Madame la présidente de la commission d’enquête publique Autoroute Machilly – Thonon

Déjà en 1997 et en 2006 les DUP concernant cette autoroute ont été annulées.

Le désenclavement du Chablais proposé a toujours été uniquement par la voie routière. Manifestement nos autorités n’ont jamais pensé qu’on pouvait se déplacer autrement qu’en voiture en Haute-Savoie. Pour cela pratiquement aucun investissement dans les transports publics n’a été effectué et donc on reparle de cette arlésienne du ‘désenclavement du Chablais’ alors qu’en 20 ans il y avait le temps de développer les alternatives à la route en améliorant les liaisons ferroviaires et mettant en place des bus et le covoiturage.
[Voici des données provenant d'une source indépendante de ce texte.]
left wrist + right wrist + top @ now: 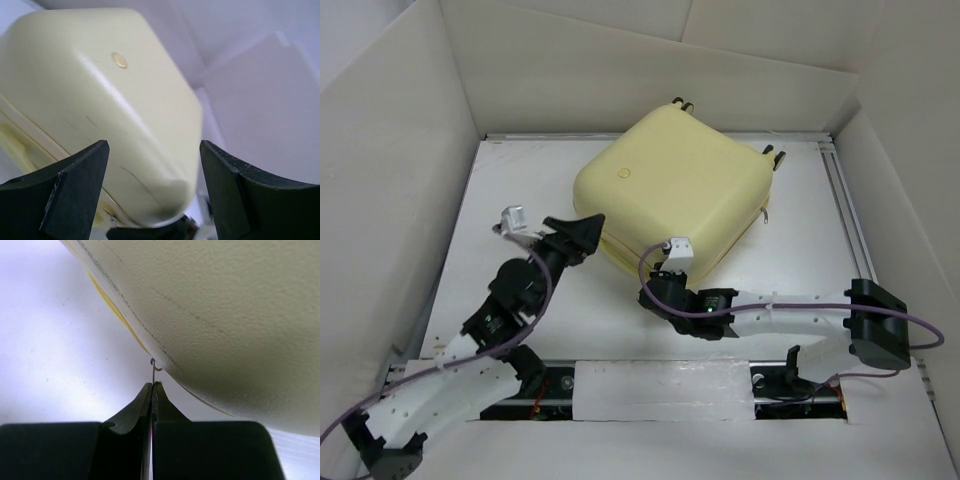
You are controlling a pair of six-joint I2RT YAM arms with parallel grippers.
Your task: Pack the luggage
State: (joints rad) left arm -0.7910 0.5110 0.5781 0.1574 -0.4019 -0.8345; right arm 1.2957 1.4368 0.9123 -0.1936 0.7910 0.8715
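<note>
Seen from above: closed pale yellow luggage (670, 185) lying flat on a white table (520, 180), off centre toward one o'clock. Small round logo (622, 170) facing up, black wheels (775, 153) at its two o'clock edge. Left gripper (588, 228) at the shell's eight o'clock corner, jaws spread wide, framing that corner. Right gripper (152, 390) at the six o'clock corner, jaws pressed together, pinching a thin metal zipper pull (153, 371) at the seam.

You can read nothing: the round logo (119, 60) on the suitcase (100, 115), just ahead of the left gripper (155, 150), is illegible.
</note>
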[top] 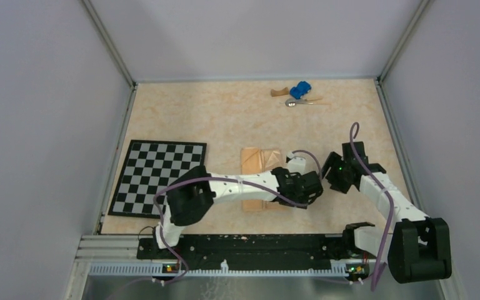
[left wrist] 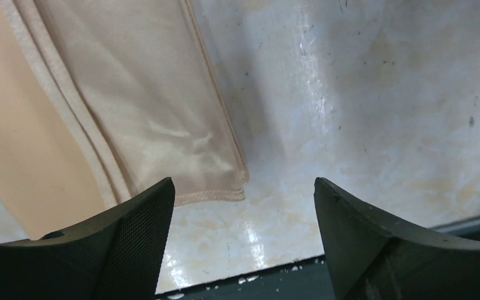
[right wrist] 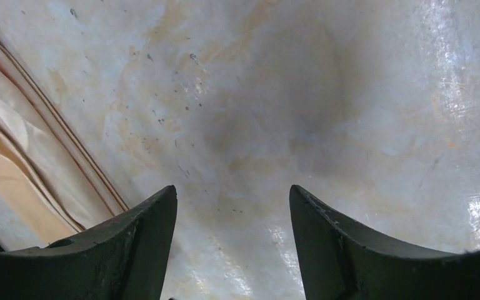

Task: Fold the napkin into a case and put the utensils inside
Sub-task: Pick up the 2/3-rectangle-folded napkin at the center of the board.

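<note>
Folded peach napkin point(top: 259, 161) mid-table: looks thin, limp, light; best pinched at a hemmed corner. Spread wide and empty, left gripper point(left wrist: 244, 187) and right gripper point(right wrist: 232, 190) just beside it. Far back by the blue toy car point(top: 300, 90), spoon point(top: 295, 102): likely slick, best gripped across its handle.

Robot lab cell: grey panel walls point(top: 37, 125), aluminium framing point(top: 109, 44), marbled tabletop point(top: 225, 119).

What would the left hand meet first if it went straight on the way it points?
Probably the beige marbled tabletop, just beside the corner of the folded peach-orange cloth napkin; depth is unclear.
</note>
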You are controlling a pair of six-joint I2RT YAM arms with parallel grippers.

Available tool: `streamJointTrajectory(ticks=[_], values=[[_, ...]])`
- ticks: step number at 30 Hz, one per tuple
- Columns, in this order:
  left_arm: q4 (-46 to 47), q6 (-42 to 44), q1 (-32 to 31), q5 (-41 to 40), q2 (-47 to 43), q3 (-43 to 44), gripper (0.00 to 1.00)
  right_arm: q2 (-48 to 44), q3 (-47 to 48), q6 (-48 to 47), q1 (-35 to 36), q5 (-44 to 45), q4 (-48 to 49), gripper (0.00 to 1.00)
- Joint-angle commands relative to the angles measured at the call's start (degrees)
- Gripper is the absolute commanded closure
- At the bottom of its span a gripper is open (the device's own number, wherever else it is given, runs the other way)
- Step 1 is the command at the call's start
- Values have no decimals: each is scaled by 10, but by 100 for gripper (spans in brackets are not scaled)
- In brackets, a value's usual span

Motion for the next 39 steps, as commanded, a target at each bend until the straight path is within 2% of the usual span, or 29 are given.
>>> streamJointTrajectory(ticks=[1, 6, 17, 19, 22, 25, 26, 33, 39], values=[[-125, -10, -11, -73, 65, 99, 15, -13, 11, -14, -4, -11, 0, 35], [-132, -8, -17, -76, 95, 118, 25, -43, -5, -16, -4, -32, 16, 35], [-150, -8, -18, -80, 149, 137, 51, -44, -14, -23, -4, -41, 29, 35], [-154, -9, -18, -83, 147, 128, 63, -46, -15, -33, -4, -63, 40, 34], [-141, -1, -17, -86, 129, 99, 72, -49, -19, -41, -4, -112, 62, 30], [-118, 11, -17, -87, 94, 68, 93, -42, -35, -46, -3, -160, 96, 28], [-109, 16, -17, -88, 79, 56, 96, -38, -44, -51, -4, -180, 115, 28], [-53, 53, -16, -76, -11, -3, 100, 36, -95, -32, 0, -346, 288, 26], [-48, 67, -14, -65, -50, -22, 100, 99, -104, 31, 53, -374, 414, 26]])
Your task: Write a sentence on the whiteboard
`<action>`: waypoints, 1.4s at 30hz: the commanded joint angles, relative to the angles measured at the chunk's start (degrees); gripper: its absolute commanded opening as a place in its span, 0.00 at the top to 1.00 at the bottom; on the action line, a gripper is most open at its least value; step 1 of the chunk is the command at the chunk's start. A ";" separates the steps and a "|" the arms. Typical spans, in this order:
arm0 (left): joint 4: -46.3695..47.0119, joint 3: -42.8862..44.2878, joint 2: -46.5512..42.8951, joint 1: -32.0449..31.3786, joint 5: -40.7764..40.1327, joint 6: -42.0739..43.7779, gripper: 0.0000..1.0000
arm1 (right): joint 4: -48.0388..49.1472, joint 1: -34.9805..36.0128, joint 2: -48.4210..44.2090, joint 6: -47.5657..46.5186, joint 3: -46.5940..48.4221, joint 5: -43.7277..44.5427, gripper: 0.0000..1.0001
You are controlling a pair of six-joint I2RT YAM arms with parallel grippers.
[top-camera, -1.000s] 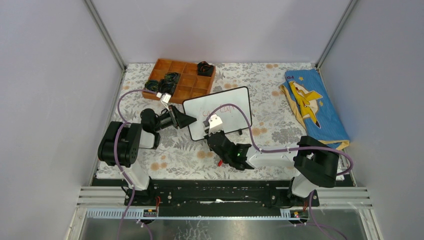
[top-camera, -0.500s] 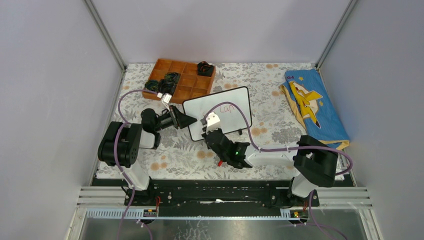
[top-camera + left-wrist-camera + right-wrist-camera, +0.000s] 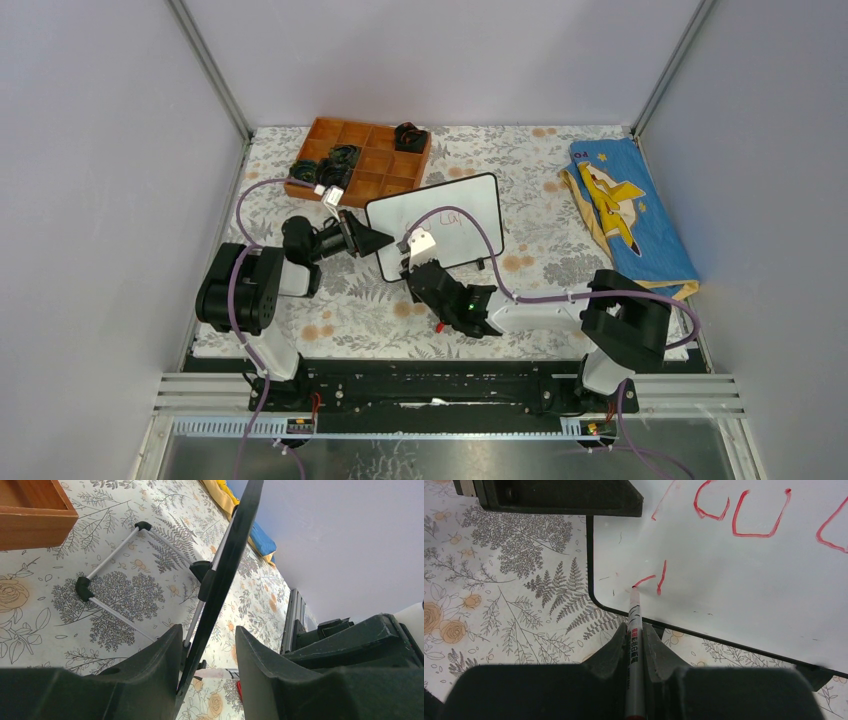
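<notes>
The whiteboard (image 3: 455, 232) stands tilted on its wire stand (image 3: 112, 555) mid-table. Red words of the sentence (image 3: 452, 216) run along its upper part, seen as large strokes (image 3: 739, 515) in the right wrist view. My right gripper (image 3: 418, 250) is shut on a white marker (image 3: 634, 625), and its red tip touches the board near the lower left corner beside two short fresh strokes (image 3: 655, 580). My left gripper (image 3: 378, 241) is open and straddles the board's left edge (image 3: 227, 555). The edge rests against one finger (image 3: 150, 665), with a gap to the other.
An orange compartment tray (image 3: 372, 178) with black items stands behind the board at the back left, its corner (image 3: 35, 515) in the left wrist view. A blue and yellow cloth (image 3: 625, 215) lies at the right. Grey walls enclose the floral table.
My right gripper has moved a little left and down along the board to its lower left corner. The left gripper has not moved.
</notes>
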 commanded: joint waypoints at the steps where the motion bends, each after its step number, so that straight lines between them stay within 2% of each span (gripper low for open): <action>1: 0.81 1.19 -1.36 -0.36 0.27 1.20 0.50 | 0.02 0.19 0.36 1.06 0.82 0.24 1.00; 14: 0.13 1.16 -1.73 -0.45 0.14 1.63 0.50 | -1.76 -0.45 -2.45 0.48 -1.18 4.63 1.00; 35: -2.04 1.47 -2.02 -0.89 -0.02 2.99 0.50 | -1.98 -2.18 -3.52 -0.52 2.43 5.60 1.00; 42: -3.24 1.57 -2.35 -0.97 -0.28 3.82 0.50 | 1.24 -2.09 -7.95 -0.49 -2.65 3.22 1.00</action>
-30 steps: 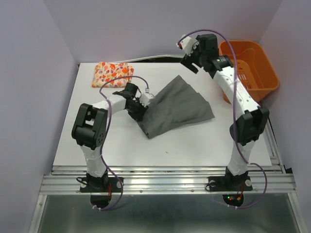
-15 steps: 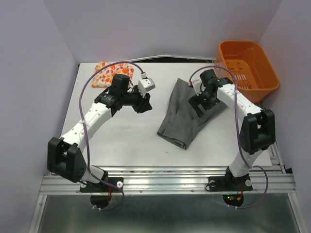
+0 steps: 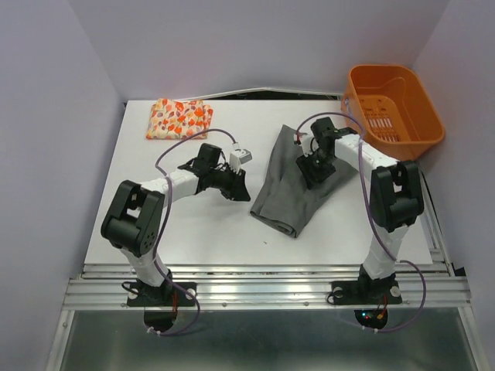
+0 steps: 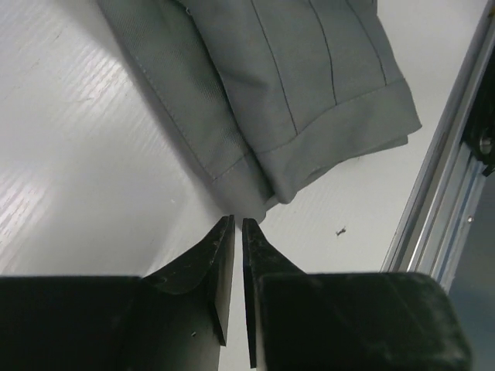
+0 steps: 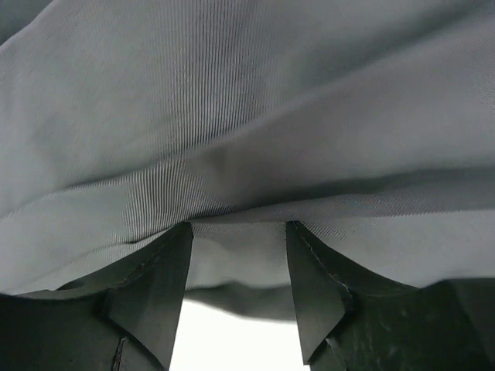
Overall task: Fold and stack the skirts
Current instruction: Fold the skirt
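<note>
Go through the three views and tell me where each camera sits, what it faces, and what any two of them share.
Top external: above and behind the bases, looking down on the table, both arms, printed skirt, basket.
Left wrist: on the left arm, low over the table, facing the grey skirt; left gripper nearly closed, empty.
Right wrist: pressed close to grey cloth; right gripper parted around a fold.
Shared: all three show the grey skirt.

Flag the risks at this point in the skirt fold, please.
1. The right gripper is pressed into the grey skirt with jaws apart; closing may pinch several layers and drag the fold open.
2. The left gripper, nearly shut with nothing between its jaws, sits just off the skirt's hem corner; a forward push could shove the cloth instead of grasping it.
3. The grey skirt lies far from the folded printed skirt, so carrying it over may undo the fold.
</note>
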Controlling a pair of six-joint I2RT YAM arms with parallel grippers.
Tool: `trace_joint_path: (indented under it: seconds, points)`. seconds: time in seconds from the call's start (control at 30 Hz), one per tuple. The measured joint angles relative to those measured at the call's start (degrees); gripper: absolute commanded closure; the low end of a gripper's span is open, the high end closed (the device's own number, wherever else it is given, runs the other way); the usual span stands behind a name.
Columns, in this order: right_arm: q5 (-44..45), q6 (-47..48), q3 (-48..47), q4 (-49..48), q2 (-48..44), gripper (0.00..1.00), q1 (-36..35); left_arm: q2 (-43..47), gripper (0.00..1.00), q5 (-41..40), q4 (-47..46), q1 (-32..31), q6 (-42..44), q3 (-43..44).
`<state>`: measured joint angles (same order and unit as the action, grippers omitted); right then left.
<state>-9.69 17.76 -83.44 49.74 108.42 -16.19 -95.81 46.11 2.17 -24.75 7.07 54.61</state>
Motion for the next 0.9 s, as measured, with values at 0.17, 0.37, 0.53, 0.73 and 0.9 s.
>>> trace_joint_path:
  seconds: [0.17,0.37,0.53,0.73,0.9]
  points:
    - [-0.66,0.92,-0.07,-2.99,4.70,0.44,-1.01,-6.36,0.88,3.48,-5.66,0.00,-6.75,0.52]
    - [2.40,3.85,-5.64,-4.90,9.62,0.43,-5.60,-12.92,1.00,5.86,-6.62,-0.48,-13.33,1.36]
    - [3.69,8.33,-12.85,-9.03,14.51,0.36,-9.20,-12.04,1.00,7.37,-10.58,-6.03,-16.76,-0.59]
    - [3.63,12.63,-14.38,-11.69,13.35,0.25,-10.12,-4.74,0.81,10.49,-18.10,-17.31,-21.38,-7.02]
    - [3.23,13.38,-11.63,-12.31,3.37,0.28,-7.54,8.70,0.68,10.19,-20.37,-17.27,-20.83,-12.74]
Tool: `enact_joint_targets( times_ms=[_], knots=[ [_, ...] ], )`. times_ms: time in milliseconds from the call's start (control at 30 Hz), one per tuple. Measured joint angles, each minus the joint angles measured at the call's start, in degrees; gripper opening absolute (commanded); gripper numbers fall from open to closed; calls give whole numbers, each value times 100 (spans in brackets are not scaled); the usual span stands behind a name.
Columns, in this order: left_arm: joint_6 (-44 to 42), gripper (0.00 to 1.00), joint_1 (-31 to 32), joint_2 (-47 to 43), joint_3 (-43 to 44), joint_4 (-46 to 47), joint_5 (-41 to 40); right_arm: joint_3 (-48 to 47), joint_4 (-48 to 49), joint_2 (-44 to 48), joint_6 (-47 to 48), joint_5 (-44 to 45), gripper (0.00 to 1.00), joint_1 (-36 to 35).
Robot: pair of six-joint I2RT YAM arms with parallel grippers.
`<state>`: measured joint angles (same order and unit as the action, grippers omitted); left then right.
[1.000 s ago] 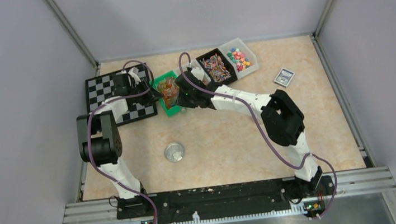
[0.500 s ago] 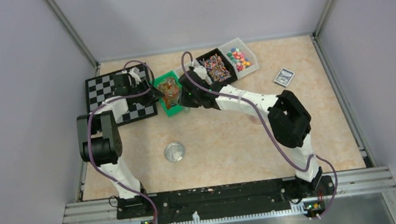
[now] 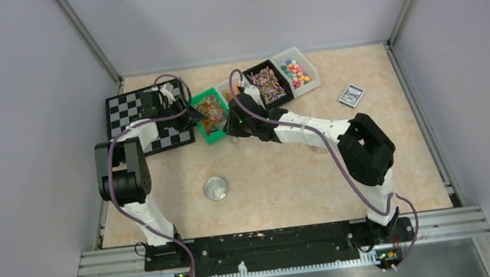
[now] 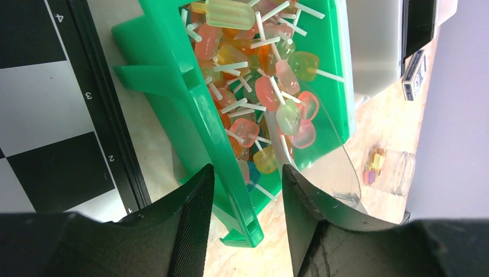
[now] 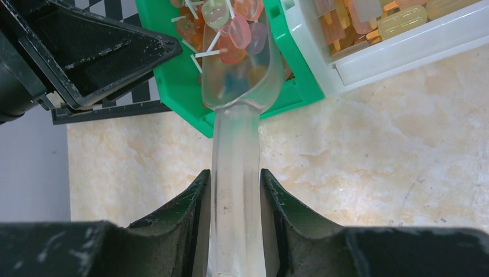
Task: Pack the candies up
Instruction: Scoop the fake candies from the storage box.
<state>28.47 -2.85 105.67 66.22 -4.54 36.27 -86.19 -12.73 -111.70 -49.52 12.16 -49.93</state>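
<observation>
The candies [image 4: 254, 75] are small flat sweets on white sticks, orange, pink, yellow and green, heaped in a green bin [image 3: 210, 114]. My right gripper [image 5: 234, 173] is shut on the handle of a clear scoop [image 5: 236, 75]. The scoop's bowl reaches over the bin's near wall, with several candies lying in it. My left gripper [image 4: 248, 170] is open. Its fingers straddle the bin's [image 4: 173, 86] left wall with a gap on each side. The scoop's bowl [image 4: 328, 161] shows beside the right finger.
A chessboard [image 3: 135, 116] lies left of the bin. A white bin [image 5: 398, 34], a black bin [image 3: 267, 83] and a clear bin [image 3: 296, 70] of other sweets stand behind right. A glass jar [image 4: 398, 170] holding a few candies, a round metal lid [image 3: 216, 188] and a small box [image 3: 351, 95] sit on the table.
My left gripper's jaws have spread apart off the green bin's wall. My right arm has drawn the scoop a little back toward the near side, its elbow swinging right.
</observation>
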Motion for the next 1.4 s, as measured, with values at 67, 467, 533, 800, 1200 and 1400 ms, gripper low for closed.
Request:
enact_joint_targets(
  times_ms=[67, 467, 533, 800, 1200, 1400],
  knots=[
    [13, 56, 0, -24, 0, -4, 31, 151, 136, 72, 11, -35, 0, 7],
    [111, 60, -111, -461, -33, -22, 39, 721, 651, 363, 170, -181, 0, 24],
    [138, 60, -120, -533, -33, 57, 63, 944, 813, 485, 254, -258, 0, 28],
    [173, 60, -131, -581, -33, 160, 190, 1757, 1578, 857, 503, -603, 0, 118],
    [184, 61, -157, -581, -35, 157, 225, 2173, 2238, 1117, 859, -863, 0, 151],
    [181, 62, -160, -581, -35, 155, 223, 2302, 2463, 1298, 968, -852, 0, 153]
  ],
)
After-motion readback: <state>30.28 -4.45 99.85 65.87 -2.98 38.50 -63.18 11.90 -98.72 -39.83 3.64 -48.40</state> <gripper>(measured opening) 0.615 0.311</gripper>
J’ai été contre ce projet d’autoroute depuis le début et le suis toujours pour les mêmes raisons.

 

Le projet actuel est d’autant plus injustifié que le CEVA et le BHNS vont entrer prochainement en service, offrant des liaisons avec Genève plus rapides qu’avec la voiture.

Les sommes investies pour cette autoroute seraient bien utiles pour prolonger les aspects bénéfiques du CEVA et du BHNS alors que – si l’autoroute se réalise – elles vont les contrecarrer et amener à des déficits qui vont s’ajouter à ceux de l’autoroute qui est déjà prévue déficitaire puisqu’il est prévu une subvention d’équilibre de 100 millions d’euros.

Il y a une incohérence à investir de l’argent public dans deux modes de mobilité qui vont entrer en compétition, l’un pour réduire les pollutions, l’autre pour les aggraver. L’autoroute déjà prévue déficitaire, malgré les péages escomptés, mettra en péril les investissements pour les transports publics.

Que faire avec toutes ces voitures dont Genève ne veut pas ? Voir les déclarations de Monsieur Pagani, maire de Genève et l‘avis du Conseil Administratif déposé pour cette enquête. Genève a des obligations légales fixées par la Confédération pour garantir des normes de protection contre le bruit et la pollution de l’air. Elle doit déjà faire face à de gros bouchons et à des pollutions qu’elle veut réduire. Pour cela elle a investi (ainsi que les collectivités françaises !) des sommes considérables.

Elle sera obligée de réduire l’afflux de voitures. Alors à quoi aura servi l’argent investi dans l’autoroute ?

L’accord de Paris sur le climat vise à une réduction des gaz à effets de serre. Ce n’est pas avec une autoroute qu’on réduira l’utilisation des énergies fossiles qui, par contre, va annihiler les effets positifs du CEVA et du BHNS qui seront mis en concurrence.

Quelle est la cohérence de l’État et de collectivités qui investissent dans des moyens de réduction des pollutions et également dans un objectif contraire ?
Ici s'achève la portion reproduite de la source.